Face sentiments - Githubissues

behzadshomali / Image-Describe-Pipe

This app outputs the name, coordinations, sentiment of each extracted face, and besides a brief description of the scene's context for each input image.

2 stars 0 forks source link

Face sentiments #21

Closed behroozomidvar closed 3 years ago

behroozomidvar commented 3 years ago

The descriptions generated by ImageDescribe should not be limited to face names and objects, and it should also report sentiments in the faces.

For instance, in this famous photo of Elen Degeneres, ImageDesribe should be able to describe the following elements:

Names of people in the photo, including Bradley Cooper, Angelina Jolie, Brad Pitt, and Jennifer Lawrence.
The scene, which can be described for instance with words such as "ceremony" or "soirée".
The emotions and sentiments in the faces, e.g., "Bradley Cooper is smiling", "Jared Leto is surprised", and "Julia Roberts is laughing".

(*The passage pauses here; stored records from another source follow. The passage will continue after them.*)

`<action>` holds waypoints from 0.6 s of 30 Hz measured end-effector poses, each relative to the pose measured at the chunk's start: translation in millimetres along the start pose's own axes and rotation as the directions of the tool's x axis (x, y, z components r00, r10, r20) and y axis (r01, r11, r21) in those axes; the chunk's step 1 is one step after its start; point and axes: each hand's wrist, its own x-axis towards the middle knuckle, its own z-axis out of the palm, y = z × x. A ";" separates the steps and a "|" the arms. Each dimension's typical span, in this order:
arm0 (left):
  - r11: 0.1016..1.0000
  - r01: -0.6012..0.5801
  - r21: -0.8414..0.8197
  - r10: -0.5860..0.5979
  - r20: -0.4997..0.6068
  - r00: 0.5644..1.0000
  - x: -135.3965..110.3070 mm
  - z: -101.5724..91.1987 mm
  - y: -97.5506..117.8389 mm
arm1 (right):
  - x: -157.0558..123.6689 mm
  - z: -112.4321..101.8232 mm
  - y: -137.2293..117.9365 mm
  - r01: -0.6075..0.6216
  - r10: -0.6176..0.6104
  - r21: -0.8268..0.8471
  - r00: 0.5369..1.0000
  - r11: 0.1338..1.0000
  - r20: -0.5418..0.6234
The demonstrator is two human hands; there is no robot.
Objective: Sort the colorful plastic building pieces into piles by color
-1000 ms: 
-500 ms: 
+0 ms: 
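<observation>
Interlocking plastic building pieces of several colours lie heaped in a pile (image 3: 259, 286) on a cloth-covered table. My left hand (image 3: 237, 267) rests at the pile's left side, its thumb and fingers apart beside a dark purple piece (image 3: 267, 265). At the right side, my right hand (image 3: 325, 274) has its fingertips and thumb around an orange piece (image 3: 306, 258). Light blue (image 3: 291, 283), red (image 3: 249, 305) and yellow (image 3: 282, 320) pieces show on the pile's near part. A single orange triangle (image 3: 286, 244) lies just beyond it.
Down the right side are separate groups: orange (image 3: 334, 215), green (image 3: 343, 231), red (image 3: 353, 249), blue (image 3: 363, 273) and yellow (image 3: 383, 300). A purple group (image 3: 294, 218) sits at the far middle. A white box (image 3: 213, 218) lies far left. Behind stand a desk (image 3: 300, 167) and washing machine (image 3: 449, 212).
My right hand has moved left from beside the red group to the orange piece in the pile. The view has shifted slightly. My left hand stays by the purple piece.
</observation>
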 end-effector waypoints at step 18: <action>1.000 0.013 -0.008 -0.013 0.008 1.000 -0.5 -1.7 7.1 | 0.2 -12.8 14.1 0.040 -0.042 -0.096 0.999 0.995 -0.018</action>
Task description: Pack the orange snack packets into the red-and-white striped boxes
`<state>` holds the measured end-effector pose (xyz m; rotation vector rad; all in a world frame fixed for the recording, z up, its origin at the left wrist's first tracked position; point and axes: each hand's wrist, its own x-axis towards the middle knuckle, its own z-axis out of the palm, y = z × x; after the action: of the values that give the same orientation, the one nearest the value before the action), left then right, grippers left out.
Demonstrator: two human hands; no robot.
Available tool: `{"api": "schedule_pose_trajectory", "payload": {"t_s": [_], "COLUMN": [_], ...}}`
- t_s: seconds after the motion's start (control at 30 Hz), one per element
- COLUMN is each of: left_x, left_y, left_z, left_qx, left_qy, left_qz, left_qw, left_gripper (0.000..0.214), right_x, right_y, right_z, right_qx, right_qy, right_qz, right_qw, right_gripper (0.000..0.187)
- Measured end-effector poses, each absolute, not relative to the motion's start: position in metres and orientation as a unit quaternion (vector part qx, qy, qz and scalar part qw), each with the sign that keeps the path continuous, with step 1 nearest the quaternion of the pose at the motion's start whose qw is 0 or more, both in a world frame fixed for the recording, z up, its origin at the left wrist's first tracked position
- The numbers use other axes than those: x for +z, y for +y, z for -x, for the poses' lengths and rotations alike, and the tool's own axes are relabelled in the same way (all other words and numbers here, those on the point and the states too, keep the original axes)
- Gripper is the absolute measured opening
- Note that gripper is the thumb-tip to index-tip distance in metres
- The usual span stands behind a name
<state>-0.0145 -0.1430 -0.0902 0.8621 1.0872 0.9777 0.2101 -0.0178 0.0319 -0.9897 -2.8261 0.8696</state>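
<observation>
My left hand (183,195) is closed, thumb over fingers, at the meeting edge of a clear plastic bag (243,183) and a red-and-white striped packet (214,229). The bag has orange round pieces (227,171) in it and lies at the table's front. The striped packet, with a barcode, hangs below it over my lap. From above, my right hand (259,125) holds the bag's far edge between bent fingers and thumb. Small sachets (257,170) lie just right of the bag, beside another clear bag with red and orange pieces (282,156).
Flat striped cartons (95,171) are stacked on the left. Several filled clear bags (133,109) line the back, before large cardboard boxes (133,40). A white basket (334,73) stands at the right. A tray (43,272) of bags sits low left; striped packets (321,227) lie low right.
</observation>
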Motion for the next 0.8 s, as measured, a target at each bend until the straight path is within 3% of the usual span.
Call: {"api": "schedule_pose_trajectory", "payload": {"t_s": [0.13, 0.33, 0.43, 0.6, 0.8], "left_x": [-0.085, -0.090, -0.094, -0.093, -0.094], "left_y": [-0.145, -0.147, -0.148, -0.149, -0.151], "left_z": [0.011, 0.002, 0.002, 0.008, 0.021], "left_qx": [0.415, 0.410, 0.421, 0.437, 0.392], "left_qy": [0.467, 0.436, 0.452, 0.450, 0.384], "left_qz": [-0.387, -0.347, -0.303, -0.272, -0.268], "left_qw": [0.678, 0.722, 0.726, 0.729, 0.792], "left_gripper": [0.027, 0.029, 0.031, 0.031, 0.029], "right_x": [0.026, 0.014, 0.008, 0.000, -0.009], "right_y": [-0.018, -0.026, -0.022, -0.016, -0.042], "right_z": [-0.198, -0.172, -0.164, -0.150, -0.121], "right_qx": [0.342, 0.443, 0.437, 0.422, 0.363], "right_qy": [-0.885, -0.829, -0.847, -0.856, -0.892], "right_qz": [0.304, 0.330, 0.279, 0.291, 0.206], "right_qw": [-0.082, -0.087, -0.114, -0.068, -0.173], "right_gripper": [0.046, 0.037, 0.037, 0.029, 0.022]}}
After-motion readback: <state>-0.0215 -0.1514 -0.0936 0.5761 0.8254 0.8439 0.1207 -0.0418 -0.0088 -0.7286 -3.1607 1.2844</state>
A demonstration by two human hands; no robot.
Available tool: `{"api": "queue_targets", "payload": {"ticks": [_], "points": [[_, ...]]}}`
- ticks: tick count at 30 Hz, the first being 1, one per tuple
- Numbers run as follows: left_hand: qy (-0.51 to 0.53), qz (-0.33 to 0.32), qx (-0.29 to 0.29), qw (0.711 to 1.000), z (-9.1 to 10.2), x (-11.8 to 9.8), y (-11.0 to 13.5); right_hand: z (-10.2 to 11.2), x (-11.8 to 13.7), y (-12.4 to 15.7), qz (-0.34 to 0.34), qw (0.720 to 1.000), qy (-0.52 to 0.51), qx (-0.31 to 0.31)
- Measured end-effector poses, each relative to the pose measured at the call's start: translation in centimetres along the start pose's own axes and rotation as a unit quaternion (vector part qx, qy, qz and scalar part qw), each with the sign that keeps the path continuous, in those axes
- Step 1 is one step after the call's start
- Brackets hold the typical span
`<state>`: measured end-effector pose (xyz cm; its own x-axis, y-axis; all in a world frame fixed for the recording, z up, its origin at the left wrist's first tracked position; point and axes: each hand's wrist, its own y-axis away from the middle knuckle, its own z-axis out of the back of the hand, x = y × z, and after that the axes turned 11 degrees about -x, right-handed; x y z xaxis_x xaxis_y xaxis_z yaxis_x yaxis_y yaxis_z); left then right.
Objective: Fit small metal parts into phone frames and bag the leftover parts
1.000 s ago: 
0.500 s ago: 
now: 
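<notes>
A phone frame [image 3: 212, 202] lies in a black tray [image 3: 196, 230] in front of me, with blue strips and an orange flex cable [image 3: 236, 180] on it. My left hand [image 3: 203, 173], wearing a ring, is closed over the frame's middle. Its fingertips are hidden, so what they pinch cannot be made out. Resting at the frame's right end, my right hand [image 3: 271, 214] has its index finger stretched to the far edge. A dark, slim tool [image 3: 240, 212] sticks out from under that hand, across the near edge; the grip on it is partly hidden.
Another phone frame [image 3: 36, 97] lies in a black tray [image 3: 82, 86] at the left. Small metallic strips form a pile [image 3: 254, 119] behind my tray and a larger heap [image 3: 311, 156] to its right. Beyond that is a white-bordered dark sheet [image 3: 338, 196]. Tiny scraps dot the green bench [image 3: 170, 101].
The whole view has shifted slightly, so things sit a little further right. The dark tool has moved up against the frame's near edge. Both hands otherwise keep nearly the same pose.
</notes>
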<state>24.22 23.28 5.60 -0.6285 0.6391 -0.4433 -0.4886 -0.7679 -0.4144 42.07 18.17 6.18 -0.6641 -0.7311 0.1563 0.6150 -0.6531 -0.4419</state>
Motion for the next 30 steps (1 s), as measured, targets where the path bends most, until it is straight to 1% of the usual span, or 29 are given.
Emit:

behzadshomali commented 3 years ago

@behroozomidvar to be able to describe the scene I just found a GitHub repository that does the same using Pytorch. It has three versions which can be used. Here is the output of each version for the provided image by you:

v3: A group of people standing next to each other holding a cell phone
v1, v2: A group of people standing next to each other

behzadshomali commented 3 years ago

@yasminesmati as my hardware setup is not really promising, could you please clone this repository and follow the README file. Then consider several images (say 5) and try to output the result 3 or 4 times for each image per each version. Then please record the following result:

the average time it took to output the result
a comparison with different 3 versions

behzadshomali commented 3 years ago

@behroozomidvar among the 3 tasks you've already mentioned, at the moment we can perform the first task without any problem. About the 3rd task, it's just an extra feature of DeepFace that we are already using in the project; so it wouldn't be a pain in the neck to fulfill that. And in the last for the 2nd one, we will start working on it as soon as possible.

behroozomidvar commented 3 years ago

Sound great.

yasaminesmati commented 3 years ago

@behzadshomali About the difference between three versions ,I guess there is no obvious difference between them. I checked the output for several images and they weren't very different. Here is an example of outputs of one of the images: "a man riding on the back of a brown horse" "a man riding a horse on a lush green hillside"

and about the average time here is the result: v1:11s v2:14s v3:13s

In conclusion, from my point of view although there is no particular difference between the outputs, they are different when showing the output and according to the time average we can simply use the fastest one.

Please let me know if you have any comments.

behzadshomali commented 3 years ago

@yasminesmati I totally agree with you. As the results are slightly the same as each other, to be able to choose among these three versions we should consider their corresponding time average. By the way, the time averages really seem promising; they are much faster than I expected (in particular V1)! In conclusion, based on your records it would be reasonable to choose version 1 (V1) to proceed with the project.

behzadshomali commented 3 years ago

As @behroozomidvar said we have the following tasks to be considered:

[x] Names of people in the photo
[x] The scene
[x] The emotions and sentiments in the faces

I will work on the third one (in a separated branch) and once it is finished I will merge it to master. Meantime, @yasminesmati please make a new branch and start developing the code for the second task. And once we all are finished, it's time to merge our activities with the work done so far.